Hard to go back
NYT's reports on the experience of some Indian's educated here and in Europe that go back to India and their experiences.
NEW DELHI — When 7-year-old Shiva Ayyadurai left Mumbai with his family nearly 40 years ago, he promised himself he would return to India someday to help his country.
Mr. Ayyadurai, now 45, moved from Boston to New Delhi hoping to make good on that promise. An entrepreneur and lecturer at the Massachusetts Institute of Technology, with a fistful of American degrees, he was the first recruit of an ambitious government program to lure talented scientists of the so-called desi diaspora back to their homeland.
“It seemed perfect,” he said recently of the job opportunity.
It wasn’t.
As Mr. Ayyadurai sees it now, his Western business education met India’s notoriously inefficient, opaque government, and things went downhill from there. Within weeks, he and his boss were at loggerheads. Last month, his job offer was withdrawn. Mr. Ayyadurai has moved back to Boston.
In recent years, Mother India has welcomed back tens of thousands of former emigrants and their offspring. When he visited the United States this week, Prime Minister Manmohan Singh personally extended an invitation “to all Indian-Americans and nonresident Indians who wish to return home.” But, like Mr. Ayyadurai, many Indians who spent most of their lives in North America and Europe are finding they can’t go home again.
About 100,000 “returnees” will move from the United States to India in the next five years, estimates Vivek Wadhwa, a research associate at Harvard University who has studied the topic. These repats, as they are known, are drawn by India’s booming economic growth, the chance to wrestle with complex problems and the opportunity to learn more about their heritage. They are joining multinational companies, starting new businesses and even becoming part of India’s sleepy government bureaucracy.
But a study by Mr. Wadhwa and other academics found that 34 percent of repats found it difficult to return to India — compared to just 13 percent of Indian immigrants who found it difficult to settle in the United States. The repats complained about traffic, lack of infrastructure, bureaucracy and pollution.

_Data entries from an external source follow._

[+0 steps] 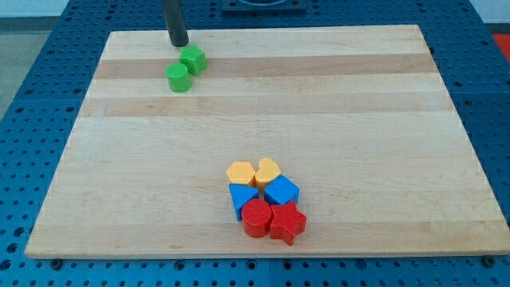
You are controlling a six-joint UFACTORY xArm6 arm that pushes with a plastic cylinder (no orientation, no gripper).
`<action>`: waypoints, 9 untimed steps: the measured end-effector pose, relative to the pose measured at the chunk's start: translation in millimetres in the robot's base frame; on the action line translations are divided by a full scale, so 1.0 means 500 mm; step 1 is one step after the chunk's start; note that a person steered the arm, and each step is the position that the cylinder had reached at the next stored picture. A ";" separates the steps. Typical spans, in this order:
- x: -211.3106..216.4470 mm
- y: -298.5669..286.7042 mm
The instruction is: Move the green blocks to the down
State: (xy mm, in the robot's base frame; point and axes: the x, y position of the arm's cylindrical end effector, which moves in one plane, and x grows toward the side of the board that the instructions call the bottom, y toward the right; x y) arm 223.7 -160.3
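Red star [288,224] nearest; my tip [178,44] just above green blocks [186,68]; no end effector jaws.

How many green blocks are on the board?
2. A green star and a green cylinder touch near the view's top left, just below my tip. None seem hidden.

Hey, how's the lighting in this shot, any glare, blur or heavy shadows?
Camera view: even, soft light; no glare on the wooden board; only faint shadows under the green blocks; blocks look sharp; my tip is crisp too, just above them.
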 end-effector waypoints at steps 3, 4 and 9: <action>0.013 0.149; 0.037 0.150; 0.062 0.065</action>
State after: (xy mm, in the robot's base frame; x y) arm 254.6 -127.7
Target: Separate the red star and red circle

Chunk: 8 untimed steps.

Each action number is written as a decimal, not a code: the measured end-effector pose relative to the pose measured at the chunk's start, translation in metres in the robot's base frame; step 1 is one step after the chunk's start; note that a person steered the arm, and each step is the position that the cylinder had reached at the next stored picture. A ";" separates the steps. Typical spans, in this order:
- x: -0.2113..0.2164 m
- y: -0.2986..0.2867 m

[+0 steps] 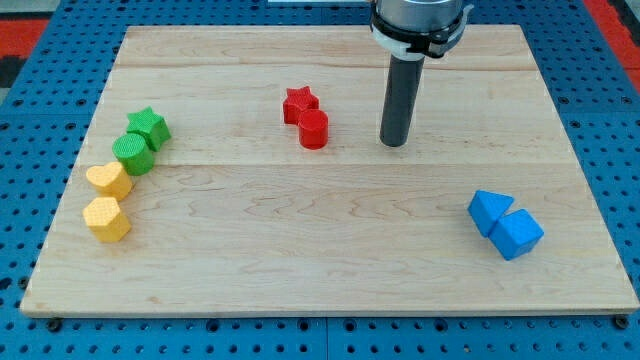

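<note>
The red star (299,102) lies above the board's middle, touching the red circle (314,129), which sits just below and to its right. My tip (394,142) rests on the board to the right of the red circle, about a block's width or more away, touching neither block.
At the view's left a green star (149,126), a green circle (133,153), a yellow heart (109,180) and a yellow hexagon-like block (107,219) form a curved line. At the lower right a blue triangle (489,210) and a blue cube-like block (518,234) touch. The wooden board (330,270) lies on a blue pegboard.
</note>
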<state>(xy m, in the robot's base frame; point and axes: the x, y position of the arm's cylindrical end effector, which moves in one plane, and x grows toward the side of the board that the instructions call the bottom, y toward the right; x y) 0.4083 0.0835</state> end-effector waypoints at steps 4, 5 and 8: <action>0.011 -0.002; 0.028 -0.039; 0.031 -0.213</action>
<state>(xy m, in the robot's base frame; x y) 0.4389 -0.1291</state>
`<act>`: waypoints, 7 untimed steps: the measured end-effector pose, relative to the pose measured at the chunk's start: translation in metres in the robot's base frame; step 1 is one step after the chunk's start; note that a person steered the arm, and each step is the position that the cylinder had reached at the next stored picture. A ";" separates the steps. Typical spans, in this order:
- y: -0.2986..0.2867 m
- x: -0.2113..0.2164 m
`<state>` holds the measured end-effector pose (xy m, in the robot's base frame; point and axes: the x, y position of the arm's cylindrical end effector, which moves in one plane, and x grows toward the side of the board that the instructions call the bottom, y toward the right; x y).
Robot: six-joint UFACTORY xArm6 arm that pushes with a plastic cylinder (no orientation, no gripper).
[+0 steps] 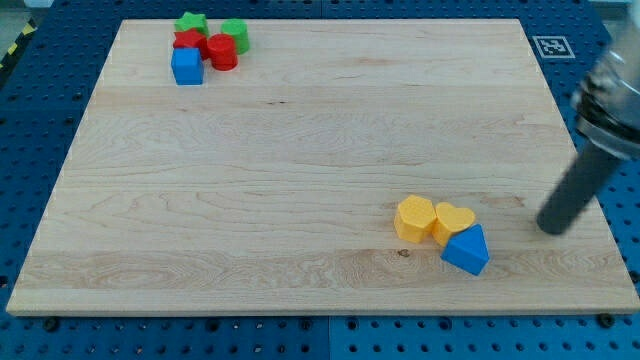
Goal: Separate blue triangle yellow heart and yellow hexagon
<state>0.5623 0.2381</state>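
Note:
A yellow hexagon (pixel 414 218), a yellow heart (pixel 454 219) and a blue triangle (pixel 467 250) sit bunched together at the view's lower right of the wooden board, touching one another. The hexagon is leftmost, the heart is to its right, and the triangle is below the heart. My tip (pixel 551 229) rests on the board to the right of this group, about a block's width and a half from the heart and triangle, touching none of them.
A second cluster sits at the view's top left: a green star (pixel 191 23), a green block (pixel 236 35), a red block (pixel 189 42), a red cylinder (pixel 222 52) and a blue block (pixel 187 67). The board's right edge (pixel 600 200) lies near my tip.

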 end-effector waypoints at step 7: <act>-0.183 0.042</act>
<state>0.6041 0.0548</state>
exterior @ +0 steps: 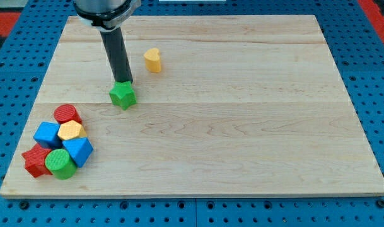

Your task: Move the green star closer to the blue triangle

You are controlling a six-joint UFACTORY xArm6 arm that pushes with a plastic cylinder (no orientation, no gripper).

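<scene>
The green star (123, 96) lies on the wooden board (242, 126) in the upper left part. My tip (124, 82) touches the star's top edge, just above it in the view. The blue triangle (79, 151) sits in a cluster of blocks at the view's lower left, well below and left of the star.
The cluster also holds a red cylinder (67, 114), a blue cube (46, 133), a yellow hexagon (72, 131), a red star (34, 161) and a green cylinder (60, 164). A yellow heart-shaped block (153, 60) stands right of my rod.
</scene>
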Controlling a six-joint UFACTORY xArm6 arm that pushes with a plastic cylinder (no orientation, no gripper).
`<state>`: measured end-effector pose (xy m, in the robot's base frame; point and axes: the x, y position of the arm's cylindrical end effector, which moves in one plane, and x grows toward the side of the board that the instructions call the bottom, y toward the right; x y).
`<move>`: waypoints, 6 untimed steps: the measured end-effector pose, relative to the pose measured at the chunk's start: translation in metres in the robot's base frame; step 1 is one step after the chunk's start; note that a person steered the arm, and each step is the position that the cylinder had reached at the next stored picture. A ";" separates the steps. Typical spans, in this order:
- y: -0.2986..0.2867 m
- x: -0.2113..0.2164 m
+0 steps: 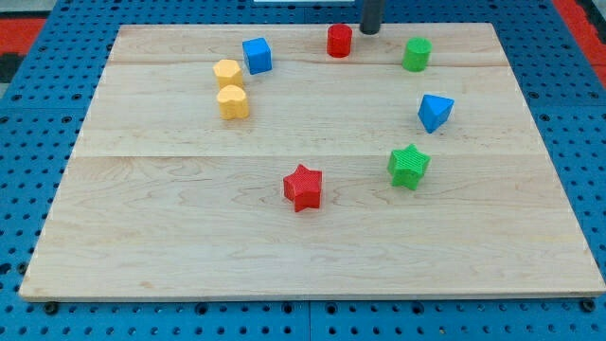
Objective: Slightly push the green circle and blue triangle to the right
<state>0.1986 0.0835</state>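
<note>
Tip [369,31] stands at the view's top, just right of the red cylinder [340,41], left of the green circle [416,54]. No fingers fitted. Circle and blue triangle [435,112] seemingly unpushed; both pushes outstanding.

There are no words, numbers, labels or signs to read here. The wooden board [312,246] is plain, and the little coloured blocks have nothing written on them. The blue floor [28,142] with holes has no writing on it.
</note>
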 end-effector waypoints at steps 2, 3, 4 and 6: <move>-0.012 0.027; 0.029 0.043; 0.052 0.067; 0.073 0.135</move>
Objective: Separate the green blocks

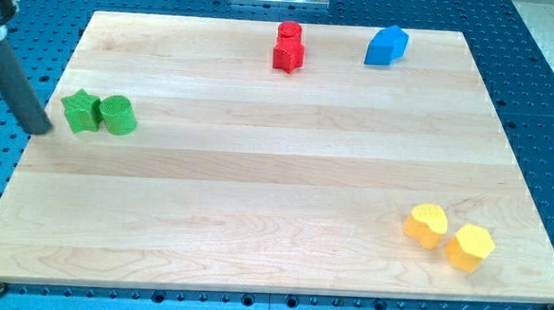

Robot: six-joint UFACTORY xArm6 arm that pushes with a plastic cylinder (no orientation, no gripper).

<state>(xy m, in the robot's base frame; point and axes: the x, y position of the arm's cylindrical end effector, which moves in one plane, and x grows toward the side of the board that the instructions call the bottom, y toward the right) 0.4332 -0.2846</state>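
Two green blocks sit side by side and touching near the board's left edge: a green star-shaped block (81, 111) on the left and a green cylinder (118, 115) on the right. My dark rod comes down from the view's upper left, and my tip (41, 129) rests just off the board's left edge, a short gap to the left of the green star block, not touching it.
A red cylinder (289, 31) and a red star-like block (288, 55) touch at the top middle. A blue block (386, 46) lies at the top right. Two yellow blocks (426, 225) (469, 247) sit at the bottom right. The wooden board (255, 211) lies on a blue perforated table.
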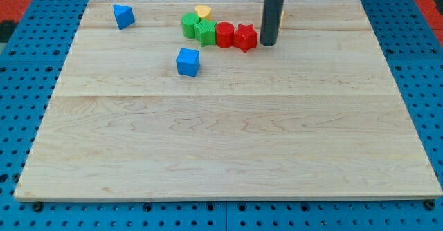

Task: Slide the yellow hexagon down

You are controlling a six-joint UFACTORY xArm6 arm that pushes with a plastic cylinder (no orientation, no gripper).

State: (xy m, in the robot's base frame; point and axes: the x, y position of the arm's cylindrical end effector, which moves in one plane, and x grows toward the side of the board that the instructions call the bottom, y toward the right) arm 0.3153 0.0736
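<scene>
A yellow block (203, 11) lies near the view's top, just above the green blocks; only its top shows and I cannot make out its shape. A thin sliver of another yellow thing (282, 14) peeks out at the rod's right edge, mostly hidden behind the rod. My tip (268, 44) rests on the board just right of the red star (245, 37), very close to it or touching. The tip is well to the right of the visible yellow block.
A row of blocks runs left from the tip: the red star, a red round block (225, 34), a green block (205, 32) and a second green block (189, 25). A blue cube (187, 61) sits below them. A blue block (123, 15) lies at top left.
</scene>
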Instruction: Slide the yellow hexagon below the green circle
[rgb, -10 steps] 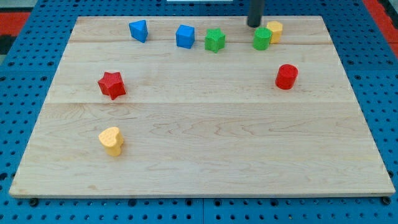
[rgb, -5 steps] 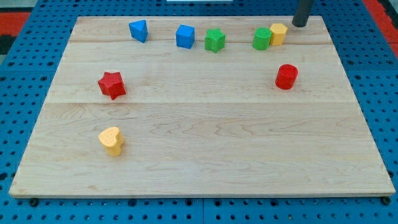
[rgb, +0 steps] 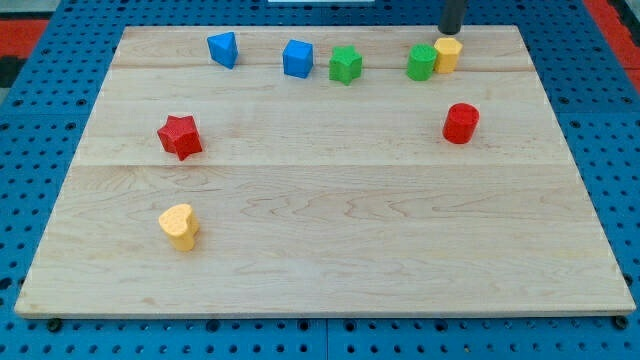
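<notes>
Wooden board (rgb: 320, 250), taken as the landmark for all entries. My tip (rgb: 450, 33) was recorded at the board's top edge, just above the yellow hexagon (rgb: 447, 54); contact could not be told. No jaws were fitted to the rod, so nothing was held. The yellow hexagon was noted touching the right side of the green circle (rgb: 421, 62). Also listed: green star (rgb: 345, 65), blue cube (rgb: 297, 58), blue triangular block (rgb: 223, 48), red star (rgb: 179, 136), red cylinder (rgb: 460, 123), yellow heart (rgb: 179, 226).
</notes>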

For many returnees the cultural ties and chance to do good that drew them back are overshadowed by workplace cultures that feel unexpectedly foreign, and can be frustrating. Sometimes returnees discover that they share more in their attitudes and perspectives with other Americans or with the British than with other Indians. Some stay just a few months, some return to the West after a few years.

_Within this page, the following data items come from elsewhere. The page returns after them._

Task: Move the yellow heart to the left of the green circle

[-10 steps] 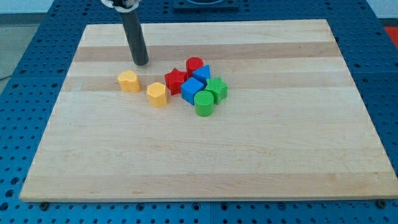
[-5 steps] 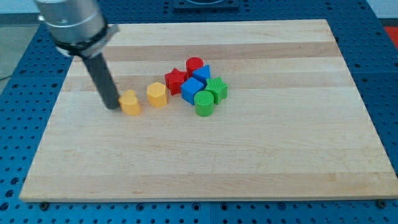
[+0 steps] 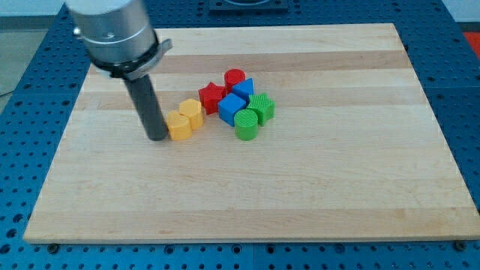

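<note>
The yellow heart [image 3: 179, 126] lies left of the block cluster, with my tip [image 3: 158, 138] touching its left side. A second yellow block [image 3: 191, 112] sits against the heart's upper right. The green circle [image 3: 246, 124] stands at the cluster's bottom, to the right of the heart with a gap between them. The rod rises from the tip toward the view's upper left.
The cluster also holds a green block [image 3: 262, 108], two blue blocks [image 3: 231, 108] [image 3: 244, 91], a red star [image 3: 212, 97] and a red cylinder [image 3: 235, 78]. The wooden board [image 3: 240, 195] lies on a blue perforated table.
My tip came down from the view's top to the heart's left, then pushed it right and slightly down. The heart now touches the other yellow block.
</note>
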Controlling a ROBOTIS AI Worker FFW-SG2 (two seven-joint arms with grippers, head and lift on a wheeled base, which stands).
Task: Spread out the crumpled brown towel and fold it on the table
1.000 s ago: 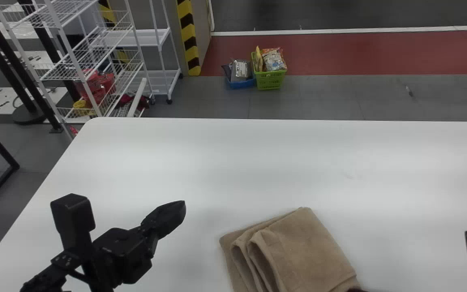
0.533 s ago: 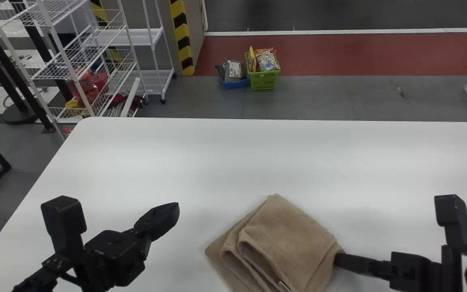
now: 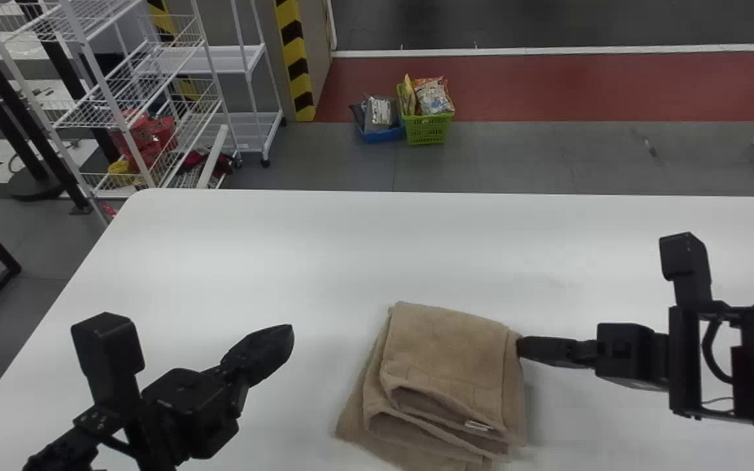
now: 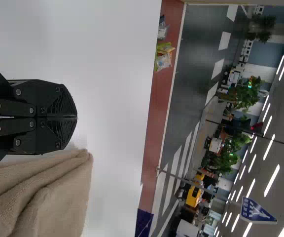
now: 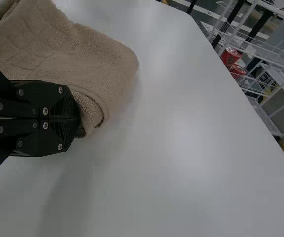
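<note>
The brown towel (image 3: pixel 449 347) lies folded in several layers near the table's front edge, its loops of fold and a small white tag facing the robot. Against its right edge is my right gripper (image 3: pixel 522 347), coming from the right. My left gripper (image 3: pixel 288 337) stays parked over the table to the left, apart from the cloth. Seen from the left wrist, the left gripper (image 4: pixel 76 117) is shut with nothing in it, beside the towel (image 4: pixel 63 202). In the right wrist view the right gripper (image 5: pixel 78 118) has its fingers together, touching the towel's rounded fold (image 5: pixel 100 64).
The white table (image 3: pixel 324 255) reaches far beyond the towel. Past its far edge, wire shelves (image 3: pixel 135 98) stand at the left, and a green basket (image 3: pixel 427 131) and a blue one (image 3: pixel 382 136) with packages sit on the floor.
The right gripper has come into view and moved away from the robot and slightly left. The towel has turned counterclockwise with it, its far corner shifting left. The left arm has kept its pose.
</note>
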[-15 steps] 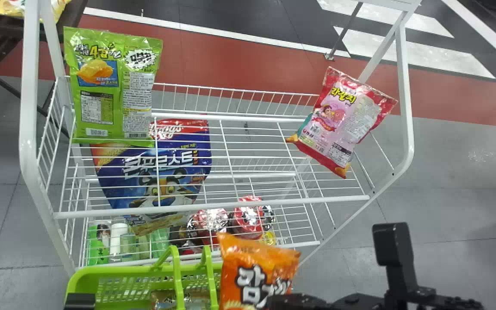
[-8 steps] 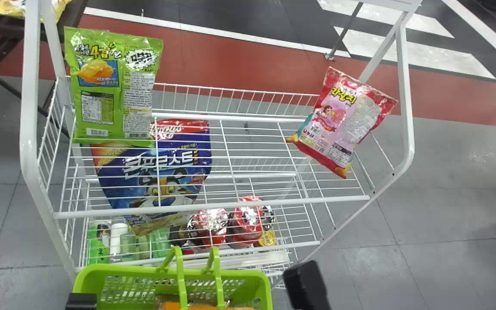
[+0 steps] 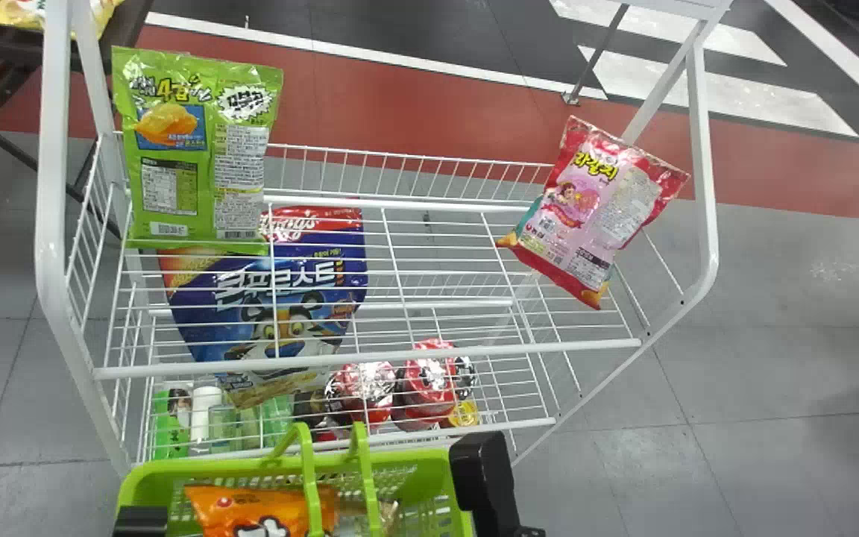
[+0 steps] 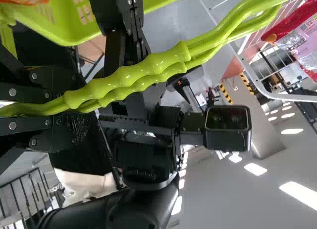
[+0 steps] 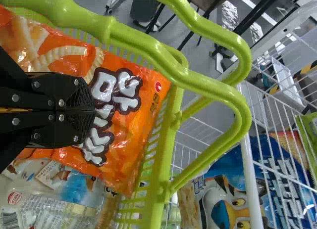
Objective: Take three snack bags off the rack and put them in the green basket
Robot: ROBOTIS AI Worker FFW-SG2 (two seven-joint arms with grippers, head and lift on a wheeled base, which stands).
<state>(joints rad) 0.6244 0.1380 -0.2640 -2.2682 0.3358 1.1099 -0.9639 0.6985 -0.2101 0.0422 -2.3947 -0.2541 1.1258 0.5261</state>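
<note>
At the bottom edge of the head view, the black part of my left gripper (image 3: 140,520) is beside the green basket (image 3: 429,477). In the left wrist view, my left gripper (image 4: 49,109) is shut on the basket's handles (image 4: 133,75). The right gripper's arm (image 3: 483,477) reaches over the basket's right side. An orange snack bag (image 3: 250,511) lies tilted within the basket's rim; in the right wrist view my right gripper (image 5: 86,110) is shut on it. A clear-and-gold bag (image 5: 54,199) lies below it. A green bag (image 3: 243,171) and a pink-red bag (image 3: 597,209) rest on the rack's upper shelf.
The white wire rack (image 3: 370,360) stands just beyond the basket. Its lower level holds a blue cereal bag (image 3: 273,298), red packages (image 3: 426,384) and bottles (image 3: 224,425). A dark table with other bags (image 3: 16,13) stands at the far left.
The orange bag, held by my right gripper, has moved left and down from the basket's right side to within its rim. The right arm has shifted left with it.
</note>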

Returnees run into trouble when they “look Indian but think American,” said Anjali Bansal, managing partner in India for Spencer Stuart, the global executive search firm. People expect them to know the country because of how they look, but they may not be familiar with the way things run, she said. Similarly, when things don’t operate the way they do in the United States or Britain, the repats sometimes complain.

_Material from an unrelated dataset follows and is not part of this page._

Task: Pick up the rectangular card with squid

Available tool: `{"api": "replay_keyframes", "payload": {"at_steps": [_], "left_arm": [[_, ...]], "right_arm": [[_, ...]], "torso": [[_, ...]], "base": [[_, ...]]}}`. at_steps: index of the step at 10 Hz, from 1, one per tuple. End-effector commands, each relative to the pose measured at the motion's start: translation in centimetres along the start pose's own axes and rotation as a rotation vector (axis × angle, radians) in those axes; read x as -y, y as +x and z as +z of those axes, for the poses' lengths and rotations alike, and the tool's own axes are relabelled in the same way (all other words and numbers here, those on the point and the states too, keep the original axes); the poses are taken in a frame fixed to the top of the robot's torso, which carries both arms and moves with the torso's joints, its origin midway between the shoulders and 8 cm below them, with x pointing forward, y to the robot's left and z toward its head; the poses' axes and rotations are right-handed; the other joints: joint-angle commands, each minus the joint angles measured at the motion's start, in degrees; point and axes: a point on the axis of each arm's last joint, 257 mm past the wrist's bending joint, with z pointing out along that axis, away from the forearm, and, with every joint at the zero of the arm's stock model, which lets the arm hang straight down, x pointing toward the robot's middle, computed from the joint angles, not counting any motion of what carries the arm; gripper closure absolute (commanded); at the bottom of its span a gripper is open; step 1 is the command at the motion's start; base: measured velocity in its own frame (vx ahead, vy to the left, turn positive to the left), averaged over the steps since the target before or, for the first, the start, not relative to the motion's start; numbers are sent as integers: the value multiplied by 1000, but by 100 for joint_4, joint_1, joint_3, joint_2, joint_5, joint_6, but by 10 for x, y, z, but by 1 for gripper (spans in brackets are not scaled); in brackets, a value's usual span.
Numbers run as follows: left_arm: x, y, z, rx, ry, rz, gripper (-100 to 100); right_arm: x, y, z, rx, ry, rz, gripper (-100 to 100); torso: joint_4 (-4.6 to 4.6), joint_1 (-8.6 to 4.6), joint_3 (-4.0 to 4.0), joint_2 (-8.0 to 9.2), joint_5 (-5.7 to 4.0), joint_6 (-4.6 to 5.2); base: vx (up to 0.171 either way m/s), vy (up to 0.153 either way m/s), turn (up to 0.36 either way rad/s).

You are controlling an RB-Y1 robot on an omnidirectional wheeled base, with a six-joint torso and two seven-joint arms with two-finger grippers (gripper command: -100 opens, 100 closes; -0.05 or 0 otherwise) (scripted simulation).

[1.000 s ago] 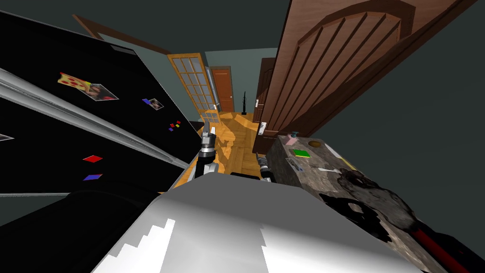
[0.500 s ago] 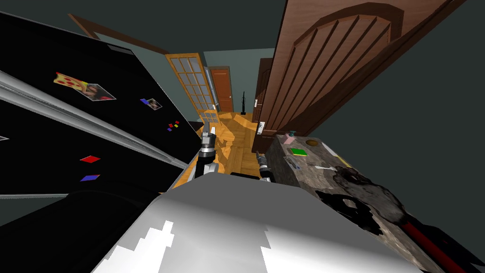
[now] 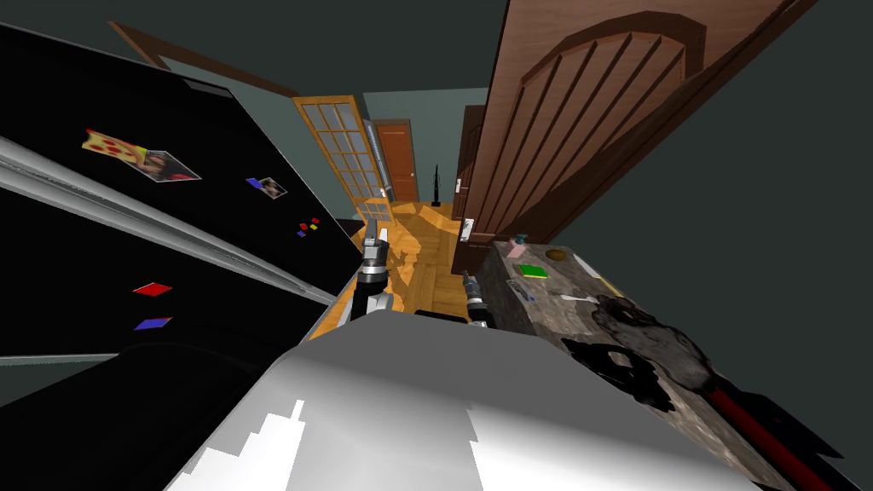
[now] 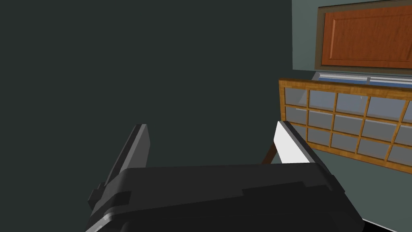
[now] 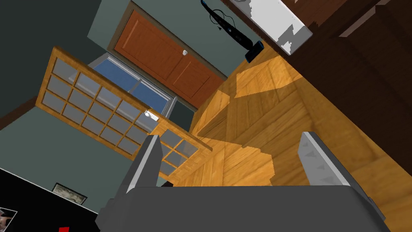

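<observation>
Head view shows a rectangular card (image 3: 169,165) with a pink and red picture, too small to read, high on the black fridge front (image 3: 222,205) at far left. It touches a pizza-slice magnet (image 3: 111,145). A smaller card (image 3: 271,187) sits to its right, well apart, and a red diamond magnet (image 3: 153,290) and a blue diamond magnet (image 3: 153,324) lie nearer. Both grippers are well apart from the cards, over the wood floor (image 3: 426,247). The left gripper (image 3: 376,228) is beside the fridge's edge, and the right gripper (image 3: 465,276) is beside the mottled counter (image 3: 563,320) on the right. Each has its fingers spread wide, holding nothing.
</observation>
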Motion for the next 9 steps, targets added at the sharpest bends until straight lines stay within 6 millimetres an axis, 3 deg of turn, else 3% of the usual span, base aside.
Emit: {"api": "replay_keyframes", "payload": {"at_steps": [1, 9], "left_arm": [[0, 0, 0, 0, 0, 0, 0], [0, 0, 0, 0, 0, 0, 0]], "right_arm": [[0, 7, -4, -20, -5, 77, -100], [-43, 42, -38, -106, -120, 380, -100]], "torso": [[0, 0, 0, 0, 0, 0], [-3, 5, -7, -12, 1, -1]], "base": [[4, -32, -50], [23, -22, -62]]}}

“India can seem to have a fairly ambiguous and chaotic way of working, but it works,” Ms. Bansal said. “I’ve heard people say things like ‘It is so inefficient or it is so unprofessional.’ ” She said it was more constructive to just accept customs as being different.
Sometimes, the better fit for a job in India is an expatriate who has experience working in emerging markets, rather than someone born in India who has only worked in the United States, she said.
While several Indian-origin authors have penned soul-searching tomes about their return to India, and dozens of business books exist for Western expatriates trying to do business here, the guidelines for the returning Indian manager or entrepreneur are still being drawn.
“Some very simple practices that you often take for granted, such as being ethical in day to day situations, or believing in the rule of law in everyday behavior, are surprisingly absent in many situations,” said Raju Narisetti, who was born in Hyderabad and returned to India in 2006 to found a business newspaper called Mint, which is now the country’s second-biggest business paper by readership.
He said he left earlier than he expected because of a “troubling nexus” of business, politics and publishing that he called “draining on body and soul.” He returned to the United States this year to join The Washington Post.
There are no shortcuts to spending lots of time working in the country, returnees say. “There are so many things that are tricky about doing business in India that it takes years to figure it out,” said Sanjay Kamlani, the co-chief executive of Pangea3, a legal outsourcing firm with offices in New York and Mumbai. Mr. Kamlani was born in Miami, where his parents emigrated from Mumbai, but he has started two businesses with Indian operations.
NEW DELHI — When 7-year-old Shiva Ayyadurai left Mumbai with his family nearly 40 years ago, he promised himself he would return to India someday to help his country.
Mr. Ayyadurai, now 45, moved from Boston to New Delhi hoping to make good on that promise. An entrepreneur and lecturer at the Massachusetts Institute of Technology, with a fistful of American degrees, he was the first recruit of an ambitious government program to lure talented scientists of the so-called desi diaspora back to their homeland.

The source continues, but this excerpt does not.